Andretta confirmed the firm expects to expand the buy back and resale business worldwide, noting that demand for second hand goods was growing across the luxury segment. “We consider that there is also a trend of reconsidering pre-owned things,” he said. “It appeals to a certain kind of personal taste, an individuality, where sometimes you don’t want to be recognized for a new bag with everyone knows because of the advertising campaign; you want to have a personal choice.”
An internal committee at Mulberry will be tasked with considering the condition of used bags and decide on the price point for the article by monitoring what similar items are going for regionally on flea markets, Andretta explained. The seller of the bag, meanwhile, will be issued with a voucher they can spend on a new or second-hand Mulberry bag.
The launch of physical Mulberry Exchanges in stores on Bond Street in London and New York last year saw huge appetite among customers for second-hand purchasing, according to O’Sullivan, stressing that customers enthusiastically jumped on an opportunity to find and purchase limited edition bags. “We could see very directly and very immediately how it resonated with our customers,” she said. “I think that gives us an incredible insight in terms of trends.”
O’Sullivan added that Mulberry’s largely direct-to-consumer business model allows the firm to really gauge customer appetite for new sustainability initiatives and implement changes quickly. “We’re 90 percent direct to consumer,” she explained. “So when we test something, when we launch something, we get incredibly immediate and direct feedback… That means that we can test, can roll out, adjust, amend — it’s a great position to be in to trial a lot of these innovations.”
Bags that have reached the end of their life will be bought back and converted into a fuel through a new partnership with Scottish leather brand Muirhead, a member of the Scottish Leather Group, the company has revealed. The pioneering take-back scheme will see end-of-life leather converted into fuel at the company’s thermal energy plant, ensuring that old leather contributes to the manufacture of new products.
The news comes just a week after analysts at UBS warned that consumer demand for sustainable alternatives to “fast fashion” was set to significantly shake up the industry. At the same time, campaigners and investors are stepping up pressure on the wider fashion industry to tackle its massive environmental footprint.

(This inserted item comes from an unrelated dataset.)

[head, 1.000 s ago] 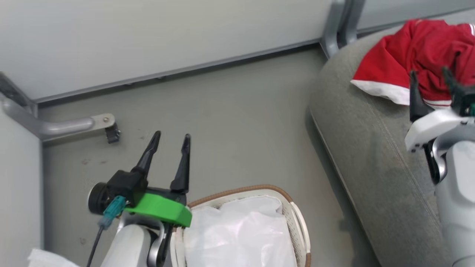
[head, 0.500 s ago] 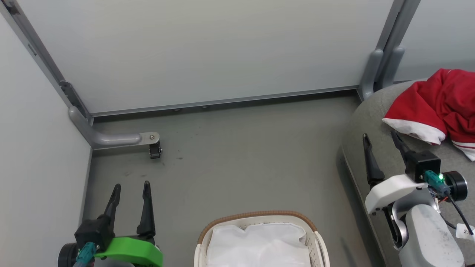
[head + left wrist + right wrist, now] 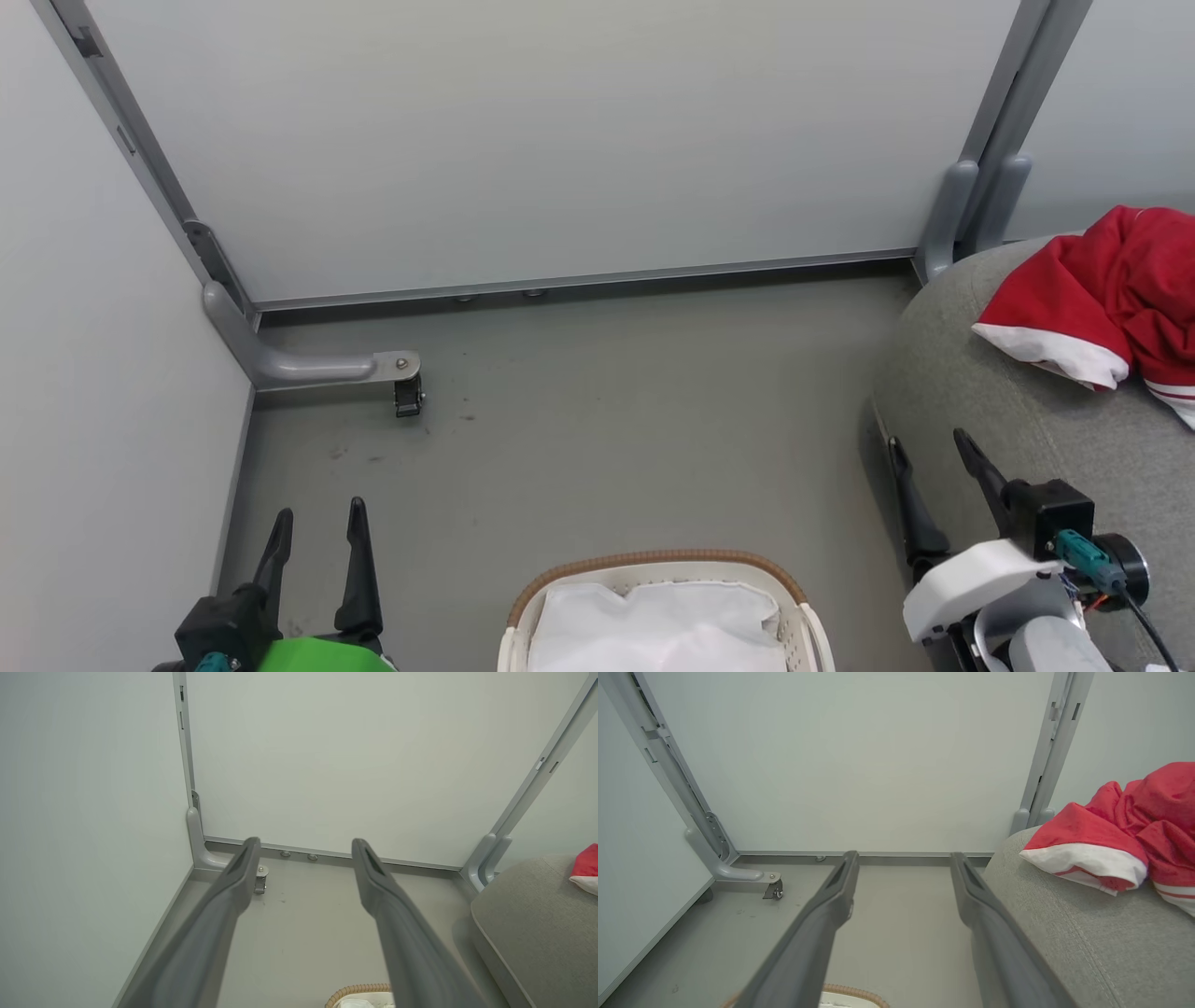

As such, Mulberry is also looking to work with the wider industry to curb its supply chain impacts. O’Sullivan argued that current certification standards for leather do not go far enough in delivering a circular economy, noting that he company expects to source all leather in its collection from environmentally accredited tanneries by the end of the year, but this standard falls short of Mulberry’s aspirations to get materials “back to the farm.”
“By autumn-winter 22, we will have achieved 100 percent environmental certification for our entire collection,” she said. “That’s great to have environmental accreditation, but that’s not getting us back to the farm.”